> [Data in this exercise]
******

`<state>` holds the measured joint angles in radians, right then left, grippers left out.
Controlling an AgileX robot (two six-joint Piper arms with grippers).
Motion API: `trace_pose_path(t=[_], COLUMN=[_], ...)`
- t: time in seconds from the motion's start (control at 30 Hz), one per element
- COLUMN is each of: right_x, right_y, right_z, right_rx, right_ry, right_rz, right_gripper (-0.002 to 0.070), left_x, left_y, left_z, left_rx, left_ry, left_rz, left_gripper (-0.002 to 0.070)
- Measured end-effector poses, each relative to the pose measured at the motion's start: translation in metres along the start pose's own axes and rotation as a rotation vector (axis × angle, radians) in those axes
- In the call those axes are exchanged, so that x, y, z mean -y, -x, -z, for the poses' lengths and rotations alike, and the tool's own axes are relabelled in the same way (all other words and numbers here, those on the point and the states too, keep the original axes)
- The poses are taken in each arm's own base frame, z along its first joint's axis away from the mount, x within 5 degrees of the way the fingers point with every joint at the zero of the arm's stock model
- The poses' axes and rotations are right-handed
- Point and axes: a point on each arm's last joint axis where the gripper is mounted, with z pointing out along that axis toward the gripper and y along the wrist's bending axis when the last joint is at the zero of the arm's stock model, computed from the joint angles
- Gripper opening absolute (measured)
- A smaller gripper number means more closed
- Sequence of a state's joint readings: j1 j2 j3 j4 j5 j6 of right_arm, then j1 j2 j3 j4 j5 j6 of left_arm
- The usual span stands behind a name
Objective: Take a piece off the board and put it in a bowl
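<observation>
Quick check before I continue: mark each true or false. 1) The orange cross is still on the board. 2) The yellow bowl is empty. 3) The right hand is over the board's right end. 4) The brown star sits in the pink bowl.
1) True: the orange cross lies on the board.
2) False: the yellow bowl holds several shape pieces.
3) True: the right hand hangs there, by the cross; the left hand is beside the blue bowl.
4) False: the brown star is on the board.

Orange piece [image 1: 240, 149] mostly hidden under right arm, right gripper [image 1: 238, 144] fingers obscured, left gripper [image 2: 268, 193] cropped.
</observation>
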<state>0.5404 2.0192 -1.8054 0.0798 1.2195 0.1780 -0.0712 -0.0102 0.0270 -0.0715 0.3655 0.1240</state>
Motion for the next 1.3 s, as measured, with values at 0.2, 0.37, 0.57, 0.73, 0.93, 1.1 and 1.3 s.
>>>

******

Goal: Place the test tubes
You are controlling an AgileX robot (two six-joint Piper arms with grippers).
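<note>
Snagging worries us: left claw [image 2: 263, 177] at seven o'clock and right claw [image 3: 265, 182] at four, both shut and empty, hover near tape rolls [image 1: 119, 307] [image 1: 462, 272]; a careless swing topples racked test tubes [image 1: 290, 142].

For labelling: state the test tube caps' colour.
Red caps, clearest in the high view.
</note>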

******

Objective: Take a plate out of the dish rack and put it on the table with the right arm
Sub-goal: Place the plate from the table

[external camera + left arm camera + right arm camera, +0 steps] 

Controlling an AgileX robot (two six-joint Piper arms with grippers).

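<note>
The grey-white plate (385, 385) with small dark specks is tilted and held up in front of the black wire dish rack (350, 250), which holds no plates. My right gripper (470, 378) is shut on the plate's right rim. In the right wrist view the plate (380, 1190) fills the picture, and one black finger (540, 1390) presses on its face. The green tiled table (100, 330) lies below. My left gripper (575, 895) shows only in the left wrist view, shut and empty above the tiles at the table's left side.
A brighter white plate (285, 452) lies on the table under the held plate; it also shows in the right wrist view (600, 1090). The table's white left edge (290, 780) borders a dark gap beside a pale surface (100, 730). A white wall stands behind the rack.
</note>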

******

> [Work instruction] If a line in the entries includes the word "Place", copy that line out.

> [Worked solution]
Goal: Place the test tubes
Sub-goal: Place the plate from the table

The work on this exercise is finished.